Tony Quirk

Personal information
- Full name: Anthony Quirk
- Born: 11 February 1956 (age 69) Tumut, New South Wales, Australia

Playing information
- Height: 181 cm (5 ft 11 in)
- Weight: 12 st (170 lb; 76 kg)
- Position: Fullback
Club
| Years | Team | Pld | T | G | FG | P |
| 1975–77 | St George Dragons | 28 | 7 | 19 | 0 | 59 |
| 1978 | North Sydney | 19 | 4 | 11 | 0 | 34 |
|  | Total | 47 | 11 | 30 | 0 | 93 |
- Source:

= Tony Quirk =

Australian rugby league footballer

Tony Quirk (born 11 February 1956) is an Australian former professional rugby league footballer who played in the 1970s.

==Playing career==
Anthony 'Tony' Quirk played for the St George Dragons at fullback for three seasons between 1975-1977.
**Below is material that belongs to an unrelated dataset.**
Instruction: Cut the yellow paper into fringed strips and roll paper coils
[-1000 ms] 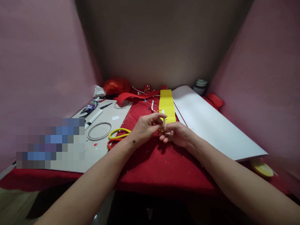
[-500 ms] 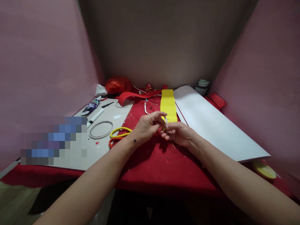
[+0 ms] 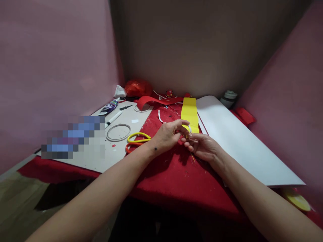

Initially used to replace recently retired captain-coach Graeme Langlands during 1976, Quirk played out the season at fullback, but by 1977 had lost his place in the first grade team to Ted Goodwin.

He was used as a reserve during the 1977 Grand Final draw, and is remembered for a field goal attempt that would have won the match. It hit the cross-bar and the game ended in a draw.

He saw out his career at North Sydney for one season in 1978 before retiring.